Second, the court determined that the warrant application failed to meet the Fourth Amendment’s particularity requirement. The court emphasized that there was nothing in the three-step protocol stopping the government from obtaining the user information for every device within the geofences.
In response to the court’s order, the government submitted an amended application by slightly narrowing the geographic scope of the geofences. A second magistrate judge, Judge Gabriel Fuentes rejected that application in an order that remains under seal.
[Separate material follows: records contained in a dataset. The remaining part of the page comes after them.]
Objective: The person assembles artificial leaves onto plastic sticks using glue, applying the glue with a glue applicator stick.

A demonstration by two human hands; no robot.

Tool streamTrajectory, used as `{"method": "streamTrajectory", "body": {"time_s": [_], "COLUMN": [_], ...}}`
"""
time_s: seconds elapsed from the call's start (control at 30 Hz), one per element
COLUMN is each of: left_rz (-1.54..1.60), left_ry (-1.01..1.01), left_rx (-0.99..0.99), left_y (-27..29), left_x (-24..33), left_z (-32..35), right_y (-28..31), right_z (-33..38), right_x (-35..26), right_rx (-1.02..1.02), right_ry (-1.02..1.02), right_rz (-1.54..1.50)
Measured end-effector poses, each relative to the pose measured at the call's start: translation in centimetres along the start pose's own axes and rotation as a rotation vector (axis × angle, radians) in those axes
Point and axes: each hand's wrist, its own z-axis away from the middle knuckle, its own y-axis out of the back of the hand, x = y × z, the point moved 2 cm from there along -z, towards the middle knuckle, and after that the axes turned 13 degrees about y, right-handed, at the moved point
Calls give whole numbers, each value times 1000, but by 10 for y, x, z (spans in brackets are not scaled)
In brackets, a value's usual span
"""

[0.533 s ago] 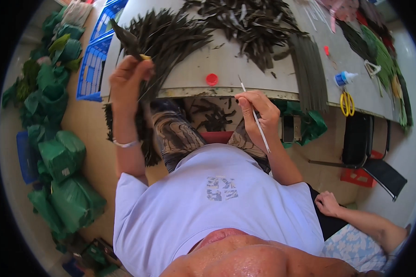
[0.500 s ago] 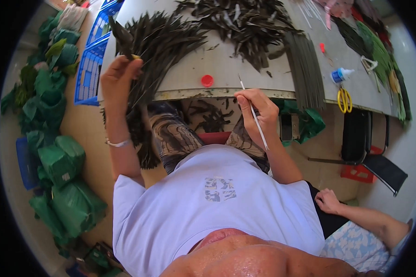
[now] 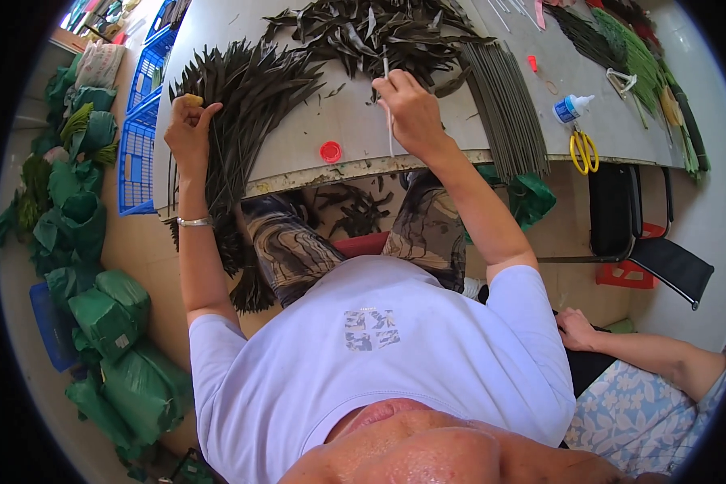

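My left hand (image 3: 189,135) is at the left side of the table, beside a bundle of long dark leaf stems (image 3: 246,105). Its thumb stands apart from the curled fingers, a yellow covering (image 3: 193,100) sits on one fingertip, and I see nothing held. Between the fingers of my right hand (image 3: 412,111) is a thin white stick (image 3: 390,134), roughly upright. That hand is over the near edge of a loose heap of dark leaves (image 3: 355,36). A red round cap (image 3: 330,152) lies on the table between my hands.
To the right lie a row of dark straight stems (image 3: 504,109), a white-and-blue glue bottle (image 3: 571,108) and yellow-handled scissors (image 3: 584,152). Blue crates (image 3: 139,153) flank the table's left. A co-worker's hand (image 3: 577,331) rests at lower right, near a black chair (image 3: 613,210).
My left hand has let go of a dark leaf piece at the bundle and moved slightly down and left. My right hand has moved up with the white stick to the leaf heap.
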Motion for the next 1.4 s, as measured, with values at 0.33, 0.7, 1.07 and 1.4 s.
{"method": "streamTrajectory", "body": {"time_s": [0.33, 0.7, 1.07, 1.4], "left_rz": [241, 600, 1405, 1499], "left_ry": [-515, -269, 633, 651], "left_rx": [73, -619, -1163, -1164], "left_y": [20, -52, -60, -61], "left_x": [75, 115, 77, 82], "left_z": [79, 172, 189, 182], "right_y": [47, 91, 57, 93], "right_z": [-5, 36, 95, 78], "right_x": [-5, -62, 99, 97], "right_rx": [423, 287, -166, -266], "right_ry": [-357, -694, -423, -498], "right_rz": [-579, -1064, 435, 382]}}
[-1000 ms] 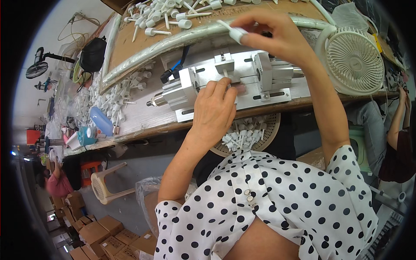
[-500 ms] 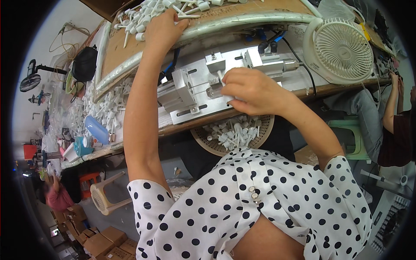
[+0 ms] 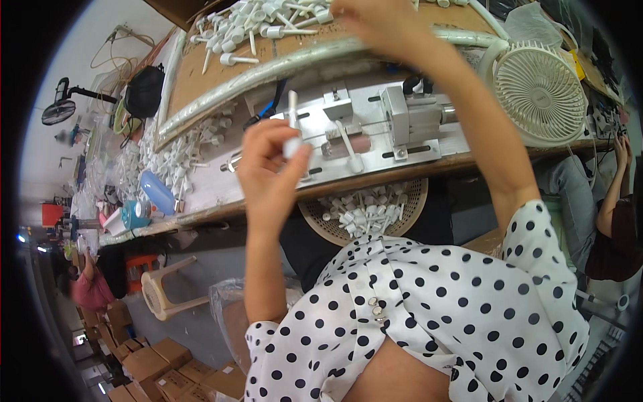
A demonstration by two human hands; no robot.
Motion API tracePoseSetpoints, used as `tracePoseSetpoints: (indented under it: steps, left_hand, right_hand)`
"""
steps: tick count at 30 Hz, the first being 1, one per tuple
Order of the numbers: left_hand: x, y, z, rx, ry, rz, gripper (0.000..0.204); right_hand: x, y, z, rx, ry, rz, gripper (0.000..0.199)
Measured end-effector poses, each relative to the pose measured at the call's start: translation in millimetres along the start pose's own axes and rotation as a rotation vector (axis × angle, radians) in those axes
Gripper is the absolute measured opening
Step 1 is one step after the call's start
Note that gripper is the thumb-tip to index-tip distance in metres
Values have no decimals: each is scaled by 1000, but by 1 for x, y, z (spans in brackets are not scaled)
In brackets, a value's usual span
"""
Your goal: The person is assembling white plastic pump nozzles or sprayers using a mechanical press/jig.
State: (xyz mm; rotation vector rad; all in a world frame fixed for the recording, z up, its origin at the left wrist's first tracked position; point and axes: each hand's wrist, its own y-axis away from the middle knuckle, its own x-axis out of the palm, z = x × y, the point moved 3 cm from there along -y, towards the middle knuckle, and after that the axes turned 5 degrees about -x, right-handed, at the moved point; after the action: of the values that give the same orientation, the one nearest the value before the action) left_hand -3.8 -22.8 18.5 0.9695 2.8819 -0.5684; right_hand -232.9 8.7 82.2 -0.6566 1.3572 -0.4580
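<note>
My left hand [image 3: 271, 171] is raised in front of the metal jig [image 3: 402, 117] on the bench and pinches a small white plastic part [image 3: 293, 130], whose thin stem points up. A second white part [image 3: 349, 149] lies on the jig's plate. My right hand [image 3: 375, 27] reaches over the jig to the cardboard tray [image 3: 201, 67], where several loose white parts [image 3: 264, 20] are piled. Its fingers curl at the top edge of the picture, and what they hold is hidden. A round woven basket [image 3: 415, 201] of the same white parts sits below the bench edge by my lap.
A white table fan [image 3: 539, 84] stands at the right of the bench. More white parts [image 3: 177, 157] and a blue bottle [image 3: 157, 191] lie to the left. Another person [image 3: 613, 208] sits at the right. A plastic stool [image 3: 167, 291] and cardboard boxes [image 3: 157, 365] stand at lower left.
My left hand has come down from the tray with a white part. My right hand has left the jig and moved up to the tray.
</note>
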Motion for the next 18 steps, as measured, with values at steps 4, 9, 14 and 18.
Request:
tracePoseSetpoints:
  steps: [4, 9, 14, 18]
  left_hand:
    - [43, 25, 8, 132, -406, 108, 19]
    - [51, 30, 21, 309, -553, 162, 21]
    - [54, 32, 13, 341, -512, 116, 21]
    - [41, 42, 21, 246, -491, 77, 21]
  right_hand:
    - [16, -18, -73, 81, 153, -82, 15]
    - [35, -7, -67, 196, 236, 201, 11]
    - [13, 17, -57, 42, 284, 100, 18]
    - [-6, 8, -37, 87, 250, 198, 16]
Then, the government came back to the court yet again. This time, the government proposed eliminating the third step of the protocol. Judge Fuentes, however, was unmoved by the new changes because the government admitted it could just use a separate subpoena to get that detailed user information. In a 42-page decision rejecting the government’s application, Judge Fuentes, in large part, echoed Judge Wiesman’s earlier opinion. Notably, the court looked back to the Supreme Court’s decision in Ybarra v. Illinois (1979), a case that famously established that a warrant to search a bar and a bartender didn’t give police the power to search every person who happened to be in the bar. The court then rightly noted the similarities between the government’s unconstitutional conduct in Ybarra and the geofence warrant. It wrote that, similar to Ybarra, the government was seeking “unlimited discretion” to search all users’ devices in a given area—including users who merely walked along the sidewalk next to a business or lived in the residences above it—based on nothing more than their proximity to a suspected crime.
These decisions are good news. Judges too often rubber stamp warrant applications. But here, in careful, well-reasoned opinions that reflect what Judge Fuentes described as “[l]ongstanding Fourth Amendment principles of probable cause and particularity,” both judges stood up to protect constitutional rights in the face of government overreach.
Nonetheless, as the judges noted at various points in their opinions, geofence warrants are becoming more and more prevalent. Judge Weisman wrote at the end of his opinion:
[t]he government's undisciplined and overuse of this investigative technique in run-of the-mill cases that present no urgency or imminent danger poses concerns to our collective sense of privacy and trust in law enforcement officials.
Indeed, statistics from Google confirm that: “Year over year, Google has observed a 1,500% increase in the number of geofence requests it received in 2018 compared to 2017; and [as of December 2019], the rate [] increased from over 500% from 2018 to 2019.” And news reports have revealed that prosecutors have used geofence warrants across the country. The risk of error and abuse with these warrants isn’t abstract. Last year, NBC News reported about an innocent person who got caught up in a geofence warrant.
That is deeply worrying. Indiscriminate searches like geofence warrants both put innocent people in the government’s crosshairs for no good reason and give law enforcement unlimited discretion that can be deployed arbitrarily and invidiously. But the Framers of the Constitution knew all too well about the dangers of overbroad warrants and they enacted the Fourth Amendment to outlaw them.